5.3. Wrappers

5.3. Wrappers
Prev	Chapter 5. The Interface to an Alex-generated lexer	Next

To use one of the provided wrappers, include the following declaration in your file:

%wrapper "name"

where name is the name of the wrapper, eg. basic. The following sections describe each of the wrappers that come with Alex.

5.3.1. The "basic" wrapper

The basic wrapper is a good way to obtain a function of type String -> [token] from a lexer specification, with little fuss.

It provides definitions for AlexInput, alexGetByte and alexInputPrevChar that are suitable for lexing a String input. It also provides a function alexScanTokens which takes a String input and returns a list of the tokens it contains.

The basic wrapper provides no support for using startcodes; the initial startcode is always set to zero.

Here is the actual code included in the lexer when the basic wrapper is selected:

type AlexInput = (Char,      -- previous char
                  [Byte],    -- rest of the bytes for the current char
                  String)    -- rest of the input string

alexGetByte :: AlexInput -> Maybe (Byte,AlexInput)
alexGetByte (c,(b:bs),s) = Just (b,(c,bs,s))
alexGetByte (c,[],[])    = Nothing
alexGetByte (_,[],(c:s)) = case utf8Encode c of
                             (b:bs) -> Just (b, (c, bs, s))

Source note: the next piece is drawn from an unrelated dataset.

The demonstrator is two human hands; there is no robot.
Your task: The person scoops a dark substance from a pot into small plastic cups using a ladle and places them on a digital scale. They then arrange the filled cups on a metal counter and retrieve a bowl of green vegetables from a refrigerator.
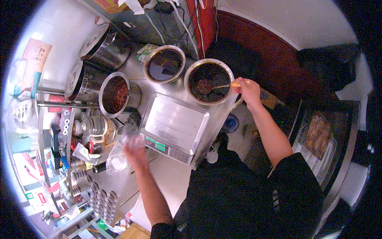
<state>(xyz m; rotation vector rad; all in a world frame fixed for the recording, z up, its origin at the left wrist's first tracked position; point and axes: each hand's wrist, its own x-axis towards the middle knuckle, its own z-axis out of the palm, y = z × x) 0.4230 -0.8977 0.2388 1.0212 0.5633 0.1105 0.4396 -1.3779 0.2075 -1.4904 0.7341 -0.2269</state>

alexInputPrevChar :: AlexInput -> Char
alexInputPrevChar (c,_) = c

-- alexScanTokens :: String -> [token]
alexScanTokens str = go ('\n',[],str)
  where go inp@(_,_bs,str) =
          case alexScan inp 0 of
                AlexEOF -> []
                AlexError _ -> error "lexical error"
                AlexSkip  inp' len     -> go inp'
                AlexToken inp' len act -> act (take len str) : go inp'

The type signature for alexScanTokens is commented out, because the token type is unknown. All of the actions in your lexical specification should have type:

{ ... } :: String -> token

for some type token.

For an example of the use of the basic wrapper, see the file examples/Tokens.x in the Alex distribution.

5.3.2. The "posn" wrapper

The posn wrapper provides slightly more functionality than the basic wrapper: it keeps track of line and column numbers of tokens in the input text.

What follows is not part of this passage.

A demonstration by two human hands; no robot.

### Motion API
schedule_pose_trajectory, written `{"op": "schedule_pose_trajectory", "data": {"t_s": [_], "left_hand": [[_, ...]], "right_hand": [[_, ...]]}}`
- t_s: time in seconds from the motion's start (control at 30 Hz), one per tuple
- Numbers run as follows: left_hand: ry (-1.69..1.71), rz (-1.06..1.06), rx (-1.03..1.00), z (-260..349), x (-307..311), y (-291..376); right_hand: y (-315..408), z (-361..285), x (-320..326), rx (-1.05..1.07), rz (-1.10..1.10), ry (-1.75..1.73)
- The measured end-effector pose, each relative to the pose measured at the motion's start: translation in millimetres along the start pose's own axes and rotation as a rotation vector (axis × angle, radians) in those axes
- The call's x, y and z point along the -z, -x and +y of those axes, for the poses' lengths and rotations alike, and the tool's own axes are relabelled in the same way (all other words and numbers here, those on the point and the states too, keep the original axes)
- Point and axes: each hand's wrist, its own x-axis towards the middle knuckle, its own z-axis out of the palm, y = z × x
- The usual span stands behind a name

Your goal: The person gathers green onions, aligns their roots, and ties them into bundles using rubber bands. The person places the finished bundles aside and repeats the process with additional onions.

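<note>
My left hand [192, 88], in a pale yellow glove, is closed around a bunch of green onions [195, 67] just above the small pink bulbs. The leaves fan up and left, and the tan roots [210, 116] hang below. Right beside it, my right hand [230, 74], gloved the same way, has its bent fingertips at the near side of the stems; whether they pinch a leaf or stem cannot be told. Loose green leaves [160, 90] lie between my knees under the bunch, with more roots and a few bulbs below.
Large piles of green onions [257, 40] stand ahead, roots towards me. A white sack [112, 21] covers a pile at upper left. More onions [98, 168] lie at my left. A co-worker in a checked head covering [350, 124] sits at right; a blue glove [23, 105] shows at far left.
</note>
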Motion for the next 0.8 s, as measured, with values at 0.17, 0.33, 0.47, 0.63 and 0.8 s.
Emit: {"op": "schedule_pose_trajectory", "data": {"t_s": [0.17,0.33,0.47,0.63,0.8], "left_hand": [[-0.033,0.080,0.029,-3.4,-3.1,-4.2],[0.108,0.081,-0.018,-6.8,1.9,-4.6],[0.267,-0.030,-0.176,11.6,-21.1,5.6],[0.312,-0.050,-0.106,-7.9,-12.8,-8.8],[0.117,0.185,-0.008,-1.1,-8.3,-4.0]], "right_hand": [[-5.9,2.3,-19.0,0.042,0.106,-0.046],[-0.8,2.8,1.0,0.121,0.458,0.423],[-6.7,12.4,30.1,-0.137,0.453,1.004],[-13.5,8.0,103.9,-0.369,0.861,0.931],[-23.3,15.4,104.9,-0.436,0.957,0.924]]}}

The posn wrapper provides the following, in addition to the straightforward definitions of alexGetByte and alexInputPrevChar:

data AlexPosn = AlexPn !Int  -- absolute character offset
                       !Int  -- line number
                       !Int  -- column number

type AlexInput = (AlexPosn,     -- current position,
                  Char,         -- previous char
                  [Byte],       -- rest of the bytes for the current char
                  String)       -- current input string

--alexScanTokens :: String -> [token]
alexScanTokens str = go (alexStartPos,'\n',[],str)
  where go inp@(pos,_,_,str) =
          case alexScan inp 0 of
                AlexEOF -> []
                AlexError ((AlexPn _ line column),_,_,_) -> error $ "lexical error at " ++ (show line) ++ " line, " ++ (show column) ++ " column"
                AlexSkip  inp' len     -> go inp'
                AlexToken inp' len act -> act pos (take len str) : go inp'

The types of the token actions should be:

{ ... } :: AlexPosn -> String -> token

For an example using the posn wrapper, see the file examples/Tokens_posn.x in the Alex distribution.

5.3.3. The "monad" wrapper

The monad wrapper is the most flexible of the wrappers provided with Alex. It includes a state monad which keeps track of the current input and text position, and the startcode. It is intended to be a template for building your own monads - feel free to copy the code and modify it to build a monad with the facilities you need.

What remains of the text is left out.